Every med student dreams of this scenario, where they find themselves at the scene of a medical emergency and run to the rescue and save the day. Once upon a time, Pete held that fantasy too; he imagined himself on a plane and the flight attendant would ask if there was a doctor on board, he’d spring into action and depart the plane playing a gracious and humble hero as he batted off praise from the other passengers and the chorus of thanks from the family of the life he had just saved. Pete isn’t that naïve anymore, years of working in the ER have taught him that there is no glory in holding a life in his hands, it’s nerve wracking and nauseating at the best of times. And here he is alone, on a crowded train with no medical supplies, and without the security of a sterile operating room just two floors above him.
When the paramedics board the train Pete breathes a sigh of relief, up until now he’s not been able to do much beyond monitor his patient’s pulse and reassure his hysterical mother whilst trying to take a medical history between her sobs and hiccups.

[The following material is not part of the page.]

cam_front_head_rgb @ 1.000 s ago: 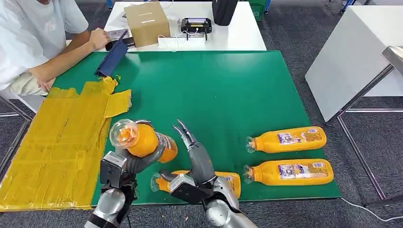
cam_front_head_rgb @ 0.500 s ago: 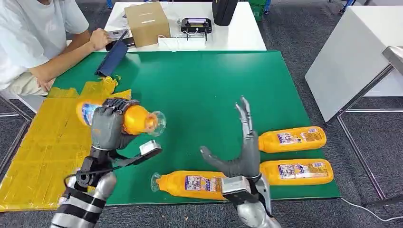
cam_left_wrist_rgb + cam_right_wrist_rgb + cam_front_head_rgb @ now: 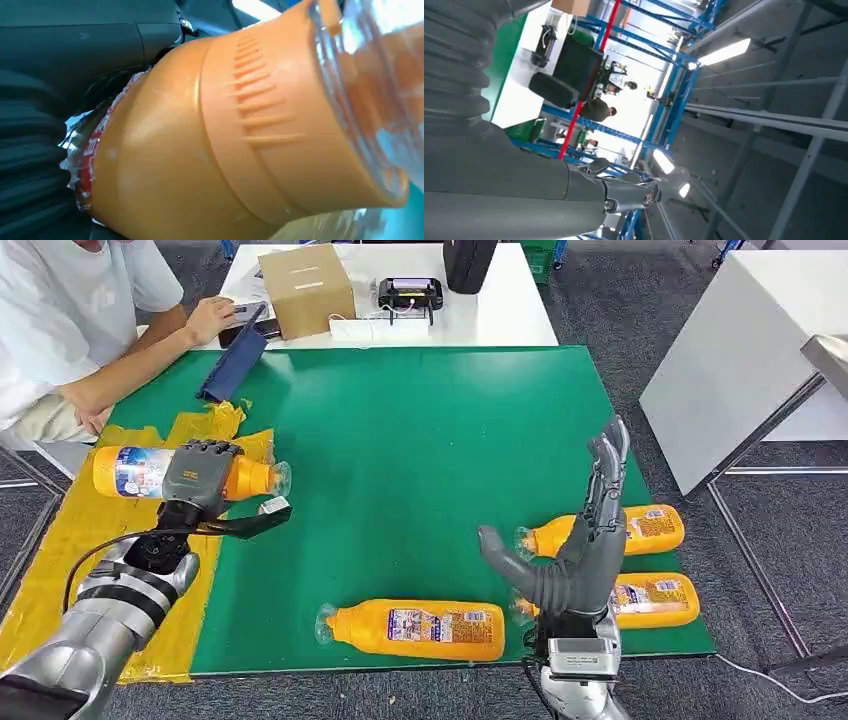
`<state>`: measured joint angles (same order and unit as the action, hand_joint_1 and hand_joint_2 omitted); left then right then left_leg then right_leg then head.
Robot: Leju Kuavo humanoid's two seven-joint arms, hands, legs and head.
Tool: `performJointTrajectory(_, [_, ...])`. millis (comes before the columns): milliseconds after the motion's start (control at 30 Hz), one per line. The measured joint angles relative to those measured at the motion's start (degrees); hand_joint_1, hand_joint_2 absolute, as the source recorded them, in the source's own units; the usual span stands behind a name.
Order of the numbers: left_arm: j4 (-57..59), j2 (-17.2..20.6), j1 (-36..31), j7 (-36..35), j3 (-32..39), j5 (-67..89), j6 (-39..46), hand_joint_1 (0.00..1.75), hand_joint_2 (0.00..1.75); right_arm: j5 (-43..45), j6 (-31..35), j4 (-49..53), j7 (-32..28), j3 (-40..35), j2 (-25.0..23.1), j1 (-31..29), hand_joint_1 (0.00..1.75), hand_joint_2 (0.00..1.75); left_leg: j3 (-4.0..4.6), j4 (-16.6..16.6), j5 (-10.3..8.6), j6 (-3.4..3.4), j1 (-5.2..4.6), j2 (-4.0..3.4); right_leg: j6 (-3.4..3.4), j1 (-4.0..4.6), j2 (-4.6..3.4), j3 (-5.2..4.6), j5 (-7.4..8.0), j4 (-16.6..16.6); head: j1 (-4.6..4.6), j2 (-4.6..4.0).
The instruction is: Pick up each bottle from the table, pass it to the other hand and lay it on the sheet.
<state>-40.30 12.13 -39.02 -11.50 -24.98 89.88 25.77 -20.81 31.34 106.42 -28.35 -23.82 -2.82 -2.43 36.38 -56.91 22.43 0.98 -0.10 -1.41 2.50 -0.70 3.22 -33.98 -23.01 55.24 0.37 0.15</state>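
In the head view the left hand (image 3: 200, 478), at about nine o'clock, grips an orange bottle (image 3: 150, 471) around its shoulder; the bottle lies level above the yellow sheet (image 3: 90, 570), its clear cap (image 3: 279, 478) pointing toward three o'clock, just over the sheet's edge where it meets the green table (image 3: 420, 440). The right hand (image 3: 575, 550), at about five o'clock, stands upright with fingers straight and thumb spread wide, holding nothing. A second bottle (image 3: 415, 628) lies flat on the green at six o'clock, near the front edge, cap toward nine. Two more bottles (image 3: 655, 527) lie side by side at four o'clock, partly behind the right hand. At eleven o'clock a person (image 3: 70, 320) in a white shirt sits with a forearm on the table near a cardboard box (image 3: 307, 288). In the left wrist view the held bottle (image 3: 210, 150) sits close before the camera, its ridged neck and clear cap (image 3: 370, 90) plain, dark fingers (image 3: 100, 45) wrapped against its labelled body. In the right wrist view the right hand (image 3: 524, 190) has a dark finger (image 3: 634, 195) stretched out straight against blue racking (image 3: 664, 90) and grey ceiling beams, closed on nothing.
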Motion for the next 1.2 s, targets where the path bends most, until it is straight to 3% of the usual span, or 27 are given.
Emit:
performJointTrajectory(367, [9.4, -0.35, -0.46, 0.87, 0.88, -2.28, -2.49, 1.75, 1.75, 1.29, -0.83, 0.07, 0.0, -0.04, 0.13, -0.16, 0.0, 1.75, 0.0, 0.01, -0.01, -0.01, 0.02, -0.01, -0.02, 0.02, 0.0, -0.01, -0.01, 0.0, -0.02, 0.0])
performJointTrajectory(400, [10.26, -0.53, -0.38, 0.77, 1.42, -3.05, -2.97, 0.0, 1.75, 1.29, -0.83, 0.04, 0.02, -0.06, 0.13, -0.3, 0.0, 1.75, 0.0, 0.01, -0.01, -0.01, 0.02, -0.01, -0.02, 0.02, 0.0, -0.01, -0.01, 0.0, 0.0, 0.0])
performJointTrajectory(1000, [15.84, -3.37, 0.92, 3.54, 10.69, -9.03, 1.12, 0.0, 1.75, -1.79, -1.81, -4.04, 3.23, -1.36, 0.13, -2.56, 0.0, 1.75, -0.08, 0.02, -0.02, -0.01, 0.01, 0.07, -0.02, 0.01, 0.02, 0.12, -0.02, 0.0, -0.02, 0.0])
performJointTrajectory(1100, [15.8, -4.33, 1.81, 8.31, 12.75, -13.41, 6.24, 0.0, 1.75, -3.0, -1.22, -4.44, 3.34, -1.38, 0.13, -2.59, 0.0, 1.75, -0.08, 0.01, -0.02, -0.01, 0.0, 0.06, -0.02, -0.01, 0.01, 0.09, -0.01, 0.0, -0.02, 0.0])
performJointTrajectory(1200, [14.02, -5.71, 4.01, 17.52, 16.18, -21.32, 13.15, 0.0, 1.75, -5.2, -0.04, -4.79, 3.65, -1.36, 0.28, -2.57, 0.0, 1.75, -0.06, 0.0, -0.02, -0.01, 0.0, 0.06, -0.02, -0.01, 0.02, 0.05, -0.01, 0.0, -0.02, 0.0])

His heart soars when he recognises the paramedic duo that clamber towards him, he knows these guys, and right now they are the knights in shining armour, not him.
“Frank! Gerard!” he calls out to them, “I got a 27-year-old male, massive crush injury to the chest and abdomen – he’s got a pulse but it’s weak and thready and I’m struggling to find a pulse in the popliteal artery. Can’t tell much else without getting this thing off him and I need to get a BP reading stat,” Pete says everything in one breath.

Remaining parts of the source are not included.